Bush could guess easily enough; it was no trouble to him to visualise all the duties that had been heaped on Hornblower, the necessity to complete Renown again with powder and shot, food and water, to clean up the ship after the prisoners had been removed, to eradicate the traces of the recent fighting, to attend to the formalities connected with the disposal of the prizes, the wounded, the sick, and the effects of the dead. And Bush was eager to hear the details, as a housewife might be when illness had removed her from the supervision of her household. He plied Hornblower with questions, and the technical discussion that ensued prevented Hornblower for some time from indicating the basket he had brought.

“Pawpaws,” he said. “Mangoes. A pineapple. That’s only the second pineapple I’ve ever seen.”

“Thank you. Very kind of you,” said Bush. But it was utterly beyond possibility that he could give the least hint of the feeling that the gift evoked in him, that after lying lonely for these days in the hospital he should find that someone cared about him — that in any case someone should give him so much as a thought. The words he spoke were limping and quite inadequate, and only a sensitive and sympathetic mind could guess at the feelings which the words concealed rather than expressed. But he was saved from further embarrassment by Hornblower abruptly introducing a new subject.

“The admiral’s taking the Gaditana into the navy,” he announced.

“Is he, by George!”

“Yes. Eighteen guns — six-pounders and nines. She’ll rate as a sloop of war.”

“So he’ll have to promote a commander for her.”

“Yes.”

“By George!” said Bush again.

Some lucky lieutenant would get that important step. It might have been Buckland — it still might be, if no weight were given to the consideration that he had been captured asleep in bed.

“Lambert’s renaming her the Retribution,” said Hornblower.

“Not a bad name, either.”

“No.”

There was silence for a moment; each of them was reliving, from his own point of view, those awful minutes while the Renown was being recaptured, while the Spaniards who tried to fight it out were slaughtered without mercy.

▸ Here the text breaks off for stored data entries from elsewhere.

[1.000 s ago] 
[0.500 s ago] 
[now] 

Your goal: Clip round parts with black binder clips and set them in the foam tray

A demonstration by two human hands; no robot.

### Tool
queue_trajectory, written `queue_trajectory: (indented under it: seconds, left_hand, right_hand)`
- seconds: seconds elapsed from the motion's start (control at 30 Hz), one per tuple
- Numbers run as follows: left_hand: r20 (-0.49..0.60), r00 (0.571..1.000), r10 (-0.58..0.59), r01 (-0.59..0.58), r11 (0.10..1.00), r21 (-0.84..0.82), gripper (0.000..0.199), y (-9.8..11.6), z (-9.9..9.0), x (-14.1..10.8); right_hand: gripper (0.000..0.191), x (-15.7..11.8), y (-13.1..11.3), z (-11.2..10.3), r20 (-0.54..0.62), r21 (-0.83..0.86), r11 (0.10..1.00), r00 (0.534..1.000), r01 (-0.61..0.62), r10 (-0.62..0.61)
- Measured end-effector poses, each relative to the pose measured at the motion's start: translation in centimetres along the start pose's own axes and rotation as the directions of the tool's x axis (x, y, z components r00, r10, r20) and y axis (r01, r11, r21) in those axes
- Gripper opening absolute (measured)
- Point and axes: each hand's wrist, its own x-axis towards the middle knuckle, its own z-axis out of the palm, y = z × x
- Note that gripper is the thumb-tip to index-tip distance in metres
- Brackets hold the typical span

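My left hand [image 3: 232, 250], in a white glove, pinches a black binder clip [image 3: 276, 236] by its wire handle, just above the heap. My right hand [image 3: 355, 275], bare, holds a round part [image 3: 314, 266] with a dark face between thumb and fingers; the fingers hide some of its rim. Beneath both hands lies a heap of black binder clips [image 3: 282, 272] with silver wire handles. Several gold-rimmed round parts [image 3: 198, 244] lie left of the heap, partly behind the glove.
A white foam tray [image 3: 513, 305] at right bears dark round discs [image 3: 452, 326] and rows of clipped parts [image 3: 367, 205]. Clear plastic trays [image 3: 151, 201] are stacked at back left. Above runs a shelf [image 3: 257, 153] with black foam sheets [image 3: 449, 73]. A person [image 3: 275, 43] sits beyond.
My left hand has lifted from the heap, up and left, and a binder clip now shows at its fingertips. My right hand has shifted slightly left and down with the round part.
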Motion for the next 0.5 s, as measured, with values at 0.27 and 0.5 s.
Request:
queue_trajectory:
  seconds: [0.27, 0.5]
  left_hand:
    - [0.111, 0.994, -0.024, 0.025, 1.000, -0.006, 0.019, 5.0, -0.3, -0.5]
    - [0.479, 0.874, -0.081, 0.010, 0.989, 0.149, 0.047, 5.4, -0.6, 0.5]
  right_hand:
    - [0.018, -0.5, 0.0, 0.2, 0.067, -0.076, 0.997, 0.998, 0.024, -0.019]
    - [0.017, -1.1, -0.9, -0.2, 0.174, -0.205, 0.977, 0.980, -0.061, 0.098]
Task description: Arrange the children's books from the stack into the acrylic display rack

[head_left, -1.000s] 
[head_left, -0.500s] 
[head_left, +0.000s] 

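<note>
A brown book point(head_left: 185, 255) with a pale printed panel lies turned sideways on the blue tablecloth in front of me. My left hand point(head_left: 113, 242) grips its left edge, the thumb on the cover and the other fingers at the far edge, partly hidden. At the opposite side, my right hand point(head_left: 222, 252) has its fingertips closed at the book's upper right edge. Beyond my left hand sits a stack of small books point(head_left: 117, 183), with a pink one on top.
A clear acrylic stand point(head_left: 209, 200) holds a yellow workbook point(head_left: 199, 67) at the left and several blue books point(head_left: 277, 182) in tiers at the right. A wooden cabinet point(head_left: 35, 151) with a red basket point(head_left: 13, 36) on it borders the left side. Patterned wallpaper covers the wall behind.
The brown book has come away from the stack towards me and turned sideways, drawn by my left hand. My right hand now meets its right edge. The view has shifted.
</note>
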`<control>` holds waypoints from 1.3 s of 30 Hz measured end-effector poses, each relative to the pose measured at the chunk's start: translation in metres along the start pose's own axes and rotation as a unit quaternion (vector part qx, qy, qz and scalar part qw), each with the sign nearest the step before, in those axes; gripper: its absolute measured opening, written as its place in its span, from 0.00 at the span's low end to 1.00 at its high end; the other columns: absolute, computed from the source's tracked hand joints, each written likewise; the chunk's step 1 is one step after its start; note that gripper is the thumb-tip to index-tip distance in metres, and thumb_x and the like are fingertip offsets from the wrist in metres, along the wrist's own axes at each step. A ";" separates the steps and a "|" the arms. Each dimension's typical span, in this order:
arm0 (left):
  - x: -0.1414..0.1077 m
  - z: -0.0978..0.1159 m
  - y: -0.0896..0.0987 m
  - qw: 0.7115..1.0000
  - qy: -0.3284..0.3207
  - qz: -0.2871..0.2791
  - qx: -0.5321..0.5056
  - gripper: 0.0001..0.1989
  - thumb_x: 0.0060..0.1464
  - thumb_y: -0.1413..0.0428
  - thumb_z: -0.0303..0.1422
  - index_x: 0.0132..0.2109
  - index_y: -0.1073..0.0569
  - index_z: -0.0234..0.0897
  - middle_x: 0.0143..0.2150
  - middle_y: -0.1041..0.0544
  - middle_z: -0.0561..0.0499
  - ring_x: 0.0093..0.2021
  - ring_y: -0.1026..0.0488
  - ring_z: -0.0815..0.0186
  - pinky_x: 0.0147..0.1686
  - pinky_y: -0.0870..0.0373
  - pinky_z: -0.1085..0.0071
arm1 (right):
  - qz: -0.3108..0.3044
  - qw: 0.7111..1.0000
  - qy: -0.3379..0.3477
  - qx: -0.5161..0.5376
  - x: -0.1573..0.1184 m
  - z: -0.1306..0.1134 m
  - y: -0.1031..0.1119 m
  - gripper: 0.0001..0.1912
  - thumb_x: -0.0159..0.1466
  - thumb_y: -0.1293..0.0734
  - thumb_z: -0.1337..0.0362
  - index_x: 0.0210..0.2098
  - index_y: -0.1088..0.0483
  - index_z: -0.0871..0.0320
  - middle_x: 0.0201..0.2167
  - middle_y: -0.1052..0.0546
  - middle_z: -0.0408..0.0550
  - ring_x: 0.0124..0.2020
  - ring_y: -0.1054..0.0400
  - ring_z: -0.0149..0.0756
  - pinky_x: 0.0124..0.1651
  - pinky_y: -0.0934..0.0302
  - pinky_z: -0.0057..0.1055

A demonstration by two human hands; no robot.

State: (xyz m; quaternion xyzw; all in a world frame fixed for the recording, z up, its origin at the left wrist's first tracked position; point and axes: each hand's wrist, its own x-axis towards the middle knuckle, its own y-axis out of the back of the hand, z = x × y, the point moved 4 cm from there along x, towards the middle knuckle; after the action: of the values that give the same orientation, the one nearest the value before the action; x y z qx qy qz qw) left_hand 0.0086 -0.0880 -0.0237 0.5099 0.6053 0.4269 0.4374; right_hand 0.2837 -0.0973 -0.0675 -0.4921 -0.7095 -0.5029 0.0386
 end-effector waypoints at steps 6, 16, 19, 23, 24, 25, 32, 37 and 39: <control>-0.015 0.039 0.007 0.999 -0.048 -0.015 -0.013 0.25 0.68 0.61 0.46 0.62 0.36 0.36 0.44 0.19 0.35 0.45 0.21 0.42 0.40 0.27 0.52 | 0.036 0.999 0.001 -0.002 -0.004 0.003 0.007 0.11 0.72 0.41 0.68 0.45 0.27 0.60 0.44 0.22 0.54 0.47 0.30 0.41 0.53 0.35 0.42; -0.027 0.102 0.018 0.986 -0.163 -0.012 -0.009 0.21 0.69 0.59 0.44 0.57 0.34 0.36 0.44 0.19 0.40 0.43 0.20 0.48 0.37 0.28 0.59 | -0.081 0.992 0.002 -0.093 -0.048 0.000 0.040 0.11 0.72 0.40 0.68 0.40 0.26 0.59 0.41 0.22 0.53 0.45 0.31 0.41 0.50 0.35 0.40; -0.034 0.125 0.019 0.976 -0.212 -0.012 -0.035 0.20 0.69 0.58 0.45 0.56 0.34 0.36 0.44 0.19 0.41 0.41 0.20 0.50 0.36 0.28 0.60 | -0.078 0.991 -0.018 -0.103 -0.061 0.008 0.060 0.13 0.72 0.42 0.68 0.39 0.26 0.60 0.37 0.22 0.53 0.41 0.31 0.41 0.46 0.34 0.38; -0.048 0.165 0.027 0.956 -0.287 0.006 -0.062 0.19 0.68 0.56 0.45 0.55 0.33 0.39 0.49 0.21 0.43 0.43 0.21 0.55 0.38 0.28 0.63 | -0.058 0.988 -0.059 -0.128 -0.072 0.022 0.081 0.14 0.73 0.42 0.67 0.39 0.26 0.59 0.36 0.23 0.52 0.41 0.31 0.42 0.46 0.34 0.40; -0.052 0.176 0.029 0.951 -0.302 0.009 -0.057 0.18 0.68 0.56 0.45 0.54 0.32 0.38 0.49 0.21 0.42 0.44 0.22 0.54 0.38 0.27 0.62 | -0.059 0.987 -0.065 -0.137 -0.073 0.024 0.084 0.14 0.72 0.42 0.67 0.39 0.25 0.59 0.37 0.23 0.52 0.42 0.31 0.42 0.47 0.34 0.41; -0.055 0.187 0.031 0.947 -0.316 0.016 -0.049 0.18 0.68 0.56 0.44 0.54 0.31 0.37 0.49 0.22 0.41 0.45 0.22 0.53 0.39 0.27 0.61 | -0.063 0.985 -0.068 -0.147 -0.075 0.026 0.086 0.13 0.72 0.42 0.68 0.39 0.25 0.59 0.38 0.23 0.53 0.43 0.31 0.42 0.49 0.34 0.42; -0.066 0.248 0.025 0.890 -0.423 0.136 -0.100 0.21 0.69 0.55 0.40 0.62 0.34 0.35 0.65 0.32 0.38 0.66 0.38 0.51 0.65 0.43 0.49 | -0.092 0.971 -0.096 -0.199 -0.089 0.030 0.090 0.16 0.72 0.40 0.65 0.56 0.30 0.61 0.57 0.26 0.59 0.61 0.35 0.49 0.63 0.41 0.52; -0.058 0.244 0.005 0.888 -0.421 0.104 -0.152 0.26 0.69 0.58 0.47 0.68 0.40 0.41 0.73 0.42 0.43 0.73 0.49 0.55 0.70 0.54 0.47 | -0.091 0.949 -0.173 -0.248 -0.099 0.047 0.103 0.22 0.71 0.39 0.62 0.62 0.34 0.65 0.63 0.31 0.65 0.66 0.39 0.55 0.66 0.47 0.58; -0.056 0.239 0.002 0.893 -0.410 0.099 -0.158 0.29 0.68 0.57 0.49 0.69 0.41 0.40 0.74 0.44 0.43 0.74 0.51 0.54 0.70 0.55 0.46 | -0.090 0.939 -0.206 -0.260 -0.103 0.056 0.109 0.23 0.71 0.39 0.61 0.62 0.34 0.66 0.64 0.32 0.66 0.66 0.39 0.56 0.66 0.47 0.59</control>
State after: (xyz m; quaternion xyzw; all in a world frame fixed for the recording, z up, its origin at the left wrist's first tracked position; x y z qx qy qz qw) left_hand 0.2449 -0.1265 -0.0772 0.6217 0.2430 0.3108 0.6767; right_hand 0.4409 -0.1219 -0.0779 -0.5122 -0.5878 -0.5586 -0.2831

“You know about the court of inquiry, I suppose?” asked Bush; it was a logical step from his last train of thought.

“Yes. How did you know about it?”

“Cogshill’s just been in here to warn me that I’ll have to give evidence.”

“I see.”

There followed silence more pregnant than the last as they thought about the ordeal ahead. Hornblower deliberately broke it.

“I was going to tell you,” he said, “that I had to reeve new tiller lines in Renown. Both of them were frayed — there’s too much wear there. I think they’re led round too sharp an angle.”